:: WHAT TO WORK ON ::
In the entries below, find the line containing "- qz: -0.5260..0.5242" and the line containing "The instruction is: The". Copy those two lines and everything between them exactly, and only that.

:: SUPPLIED DATA ::

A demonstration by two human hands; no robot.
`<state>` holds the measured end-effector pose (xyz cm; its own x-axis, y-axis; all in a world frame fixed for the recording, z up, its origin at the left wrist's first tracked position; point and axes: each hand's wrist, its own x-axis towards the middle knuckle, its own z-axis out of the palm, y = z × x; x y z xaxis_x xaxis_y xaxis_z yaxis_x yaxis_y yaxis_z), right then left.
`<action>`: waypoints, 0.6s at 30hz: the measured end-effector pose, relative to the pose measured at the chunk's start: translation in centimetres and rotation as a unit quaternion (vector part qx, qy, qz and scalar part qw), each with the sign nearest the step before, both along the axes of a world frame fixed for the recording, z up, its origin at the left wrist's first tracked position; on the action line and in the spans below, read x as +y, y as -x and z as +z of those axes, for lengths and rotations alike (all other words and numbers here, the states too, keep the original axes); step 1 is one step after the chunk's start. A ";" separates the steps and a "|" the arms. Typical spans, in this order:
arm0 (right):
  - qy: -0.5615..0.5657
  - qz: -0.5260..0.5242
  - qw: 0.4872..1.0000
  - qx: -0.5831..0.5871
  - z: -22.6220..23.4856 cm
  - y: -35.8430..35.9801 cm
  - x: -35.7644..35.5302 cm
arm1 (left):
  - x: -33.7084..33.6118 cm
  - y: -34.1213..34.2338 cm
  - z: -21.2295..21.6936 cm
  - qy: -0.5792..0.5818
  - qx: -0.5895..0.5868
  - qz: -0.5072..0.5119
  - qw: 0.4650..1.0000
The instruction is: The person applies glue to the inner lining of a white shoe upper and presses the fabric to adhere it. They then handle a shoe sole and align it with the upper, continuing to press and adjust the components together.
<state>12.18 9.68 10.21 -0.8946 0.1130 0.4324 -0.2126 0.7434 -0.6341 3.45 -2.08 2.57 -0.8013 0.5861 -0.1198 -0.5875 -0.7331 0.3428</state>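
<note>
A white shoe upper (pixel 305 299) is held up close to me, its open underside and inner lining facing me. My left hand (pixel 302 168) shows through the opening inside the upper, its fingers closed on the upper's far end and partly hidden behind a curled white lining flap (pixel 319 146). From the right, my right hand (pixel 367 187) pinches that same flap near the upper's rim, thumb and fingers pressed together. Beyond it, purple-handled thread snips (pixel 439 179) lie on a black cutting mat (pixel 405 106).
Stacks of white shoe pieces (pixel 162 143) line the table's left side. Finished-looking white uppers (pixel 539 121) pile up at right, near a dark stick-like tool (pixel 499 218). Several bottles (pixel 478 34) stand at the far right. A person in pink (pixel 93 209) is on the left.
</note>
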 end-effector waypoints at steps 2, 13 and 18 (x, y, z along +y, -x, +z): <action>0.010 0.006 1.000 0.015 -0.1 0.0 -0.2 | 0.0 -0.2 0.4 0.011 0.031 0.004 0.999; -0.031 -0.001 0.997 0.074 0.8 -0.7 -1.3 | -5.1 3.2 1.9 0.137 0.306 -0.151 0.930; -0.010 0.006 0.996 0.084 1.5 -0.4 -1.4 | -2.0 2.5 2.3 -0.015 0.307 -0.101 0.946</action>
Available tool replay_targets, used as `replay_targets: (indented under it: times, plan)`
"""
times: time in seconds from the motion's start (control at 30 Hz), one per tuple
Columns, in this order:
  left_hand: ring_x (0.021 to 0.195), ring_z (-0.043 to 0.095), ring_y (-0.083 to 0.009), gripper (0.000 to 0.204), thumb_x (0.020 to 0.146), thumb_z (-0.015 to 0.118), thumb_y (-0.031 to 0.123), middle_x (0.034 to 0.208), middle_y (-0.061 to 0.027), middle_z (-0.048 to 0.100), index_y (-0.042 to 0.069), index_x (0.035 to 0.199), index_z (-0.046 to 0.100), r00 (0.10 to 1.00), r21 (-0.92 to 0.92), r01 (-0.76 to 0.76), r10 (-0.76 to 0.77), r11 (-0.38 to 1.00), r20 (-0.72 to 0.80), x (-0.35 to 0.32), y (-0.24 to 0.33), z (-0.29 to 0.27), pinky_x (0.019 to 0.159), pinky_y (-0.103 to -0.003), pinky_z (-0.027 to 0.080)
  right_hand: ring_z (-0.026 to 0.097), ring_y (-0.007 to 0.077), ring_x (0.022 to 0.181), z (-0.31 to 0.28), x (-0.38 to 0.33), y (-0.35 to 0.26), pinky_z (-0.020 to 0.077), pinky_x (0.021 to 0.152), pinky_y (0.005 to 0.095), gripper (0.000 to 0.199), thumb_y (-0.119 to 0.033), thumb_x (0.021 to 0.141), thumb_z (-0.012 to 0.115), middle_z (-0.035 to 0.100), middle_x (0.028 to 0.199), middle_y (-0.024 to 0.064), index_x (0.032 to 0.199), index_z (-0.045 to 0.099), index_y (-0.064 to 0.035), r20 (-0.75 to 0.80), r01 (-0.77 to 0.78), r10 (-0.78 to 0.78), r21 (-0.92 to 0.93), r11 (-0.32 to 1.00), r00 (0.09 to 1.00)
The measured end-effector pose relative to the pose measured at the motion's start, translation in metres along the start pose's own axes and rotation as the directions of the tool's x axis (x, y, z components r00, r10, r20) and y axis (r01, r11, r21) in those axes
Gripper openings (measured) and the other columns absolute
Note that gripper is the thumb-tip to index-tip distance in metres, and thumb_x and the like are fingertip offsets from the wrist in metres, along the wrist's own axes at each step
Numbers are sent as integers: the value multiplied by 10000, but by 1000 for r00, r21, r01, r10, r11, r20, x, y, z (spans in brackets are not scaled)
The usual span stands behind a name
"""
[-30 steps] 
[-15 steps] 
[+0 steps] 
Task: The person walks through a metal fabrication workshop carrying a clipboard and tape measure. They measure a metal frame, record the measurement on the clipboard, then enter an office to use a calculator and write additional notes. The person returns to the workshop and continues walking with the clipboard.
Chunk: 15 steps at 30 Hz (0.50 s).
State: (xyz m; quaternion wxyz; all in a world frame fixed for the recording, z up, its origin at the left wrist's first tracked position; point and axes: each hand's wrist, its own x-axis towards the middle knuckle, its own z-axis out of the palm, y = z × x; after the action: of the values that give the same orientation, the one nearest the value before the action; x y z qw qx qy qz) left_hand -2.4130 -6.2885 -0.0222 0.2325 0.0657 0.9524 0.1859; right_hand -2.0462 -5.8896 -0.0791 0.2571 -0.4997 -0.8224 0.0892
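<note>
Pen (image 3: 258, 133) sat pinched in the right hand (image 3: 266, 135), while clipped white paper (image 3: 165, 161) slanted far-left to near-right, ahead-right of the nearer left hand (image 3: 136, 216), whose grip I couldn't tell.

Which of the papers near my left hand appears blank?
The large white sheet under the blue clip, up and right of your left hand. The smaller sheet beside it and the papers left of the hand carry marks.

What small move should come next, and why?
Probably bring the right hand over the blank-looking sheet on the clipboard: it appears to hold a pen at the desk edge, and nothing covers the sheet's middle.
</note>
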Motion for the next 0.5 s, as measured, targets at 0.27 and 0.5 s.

:: SOLUTION FOR THIS PROBLEM ::
  - qz: -0.5260..0.5242
  - qw: 0.4872..1.0000
  - qx: -0.5831..0.5871
  - z: -22.6220..23.4856 cm
  - y: -35.8430..35.9801 cm
  - x: -35.7644..35.5302 cm
arm1 (left):
  - x: -33.7084..33.6118 cm
  - y: -34.1213..34.2338 cm
  - z: -21.2295..21.6936 cm
  - qy: -0.5792..0.5818
  - qx: -0.5895..0.5868
  - qz: -0.5072..0.5119
  - qw: 0.4650..1.0000
The instruction is: The person applies glue to the inner lining of a white shoe upper and presses the fabric to adhere it. They then handle a shoe sole and align it with the upper, continuing to press and adjust the components together.

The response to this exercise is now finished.